Then, you'd also have broadband streaming from Mars, in wide-field 3D binocular vision. It's amazing what a difference this makes, as I found out when I recently tried out the HT Vive 3D recreation of Apollo 11. We'd have similar 3D virtual reality experience of the Mars surface.

Also, it would actually be a much clearer vision than you'd have from the surface in spacesuits, digitally enhanced to make it easier to distinguish colours (without white balancing the Mars surface is an almost uniform reddish grayish brown to human eyes)|.

Here is the hololens vision, which though it's not telepresence, I think gives a good idea of what it might be like for those operating rovers on Mars in real time from orbit, some time in the future with this vision.

See Scientists Can Virtually Wander Around Mars for Miles with HoloLens

It's safer too, and comfortable and easy on the crew.

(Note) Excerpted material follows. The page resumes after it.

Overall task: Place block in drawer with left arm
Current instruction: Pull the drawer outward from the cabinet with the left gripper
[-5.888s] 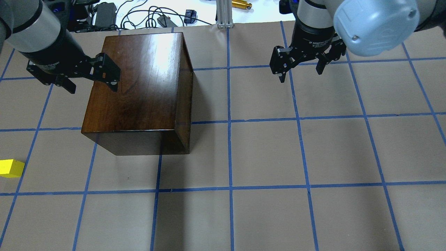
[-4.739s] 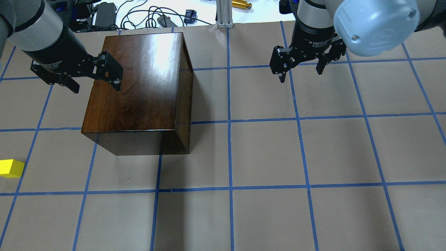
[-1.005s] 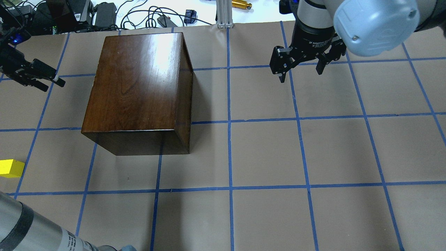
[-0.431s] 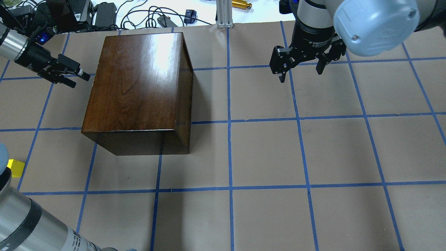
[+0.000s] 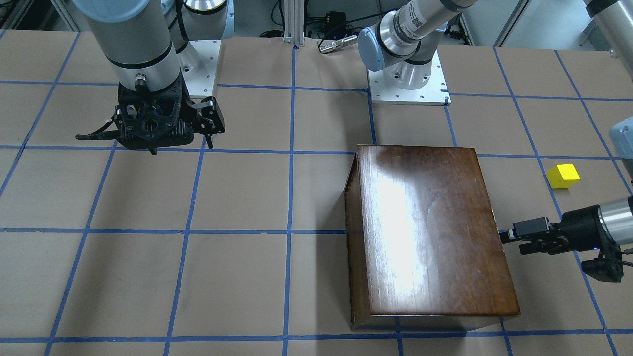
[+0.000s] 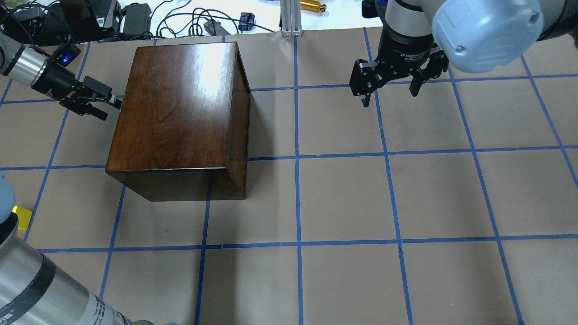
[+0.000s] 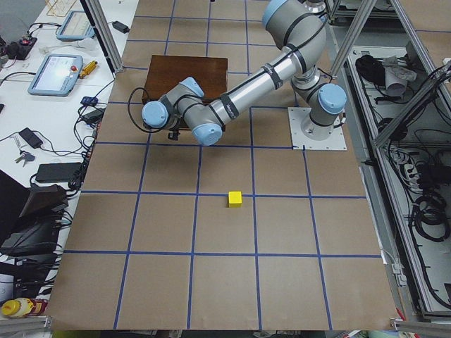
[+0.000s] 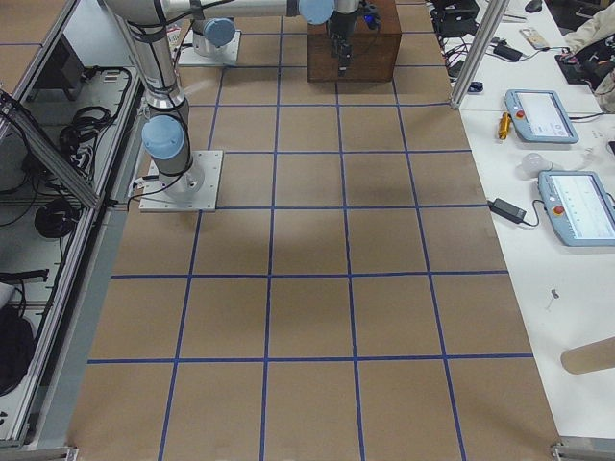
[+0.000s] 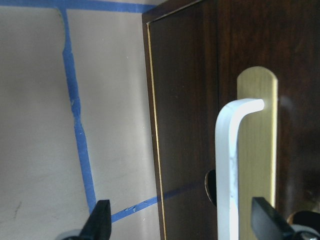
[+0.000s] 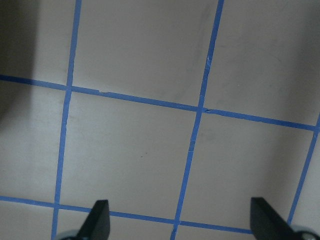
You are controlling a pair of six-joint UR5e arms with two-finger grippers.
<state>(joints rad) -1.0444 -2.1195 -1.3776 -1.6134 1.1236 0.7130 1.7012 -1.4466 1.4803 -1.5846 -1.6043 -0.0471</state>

No need to suit up. No risk from solar storms - at worst you have to go to a storm shelter in your spaceship, not rush back to your habitat as fast as you can to get out of the storm in time. No risk of falling over and damaging your spacesuit. And when you need to take a break, have your lunch, or whatever, you can just doff the VR set, and then come back, don it again and take it up again where you left off. Indeed you can leave the robot doing some task while you have your lunch or sleep.

Or more likely, you'd control many robots, a bit like the game of civilization. Most of them would be traveling, drilling, conducting experiments etc autonomously, and controlled by teams of researchers back on Earth. The crew in orbit would then step in to take over for any experiments or explorations that can benefit from real time telepresence.

It would be far faster. Curiosity has traveled 15.639 km as of writing this, and traveled 168.45 meters on its drive number 239 which I think is the furthest it's traveled in a day, Lunakhod 2 traveled more than a kilometer a day during it's third lunar day. That's with 1970s technology. A modern rover with modern technology, autonomous collision avoidance etc, could travel many kilometers an hour controlled from orbit, and do thousands of kilometers a year if needed.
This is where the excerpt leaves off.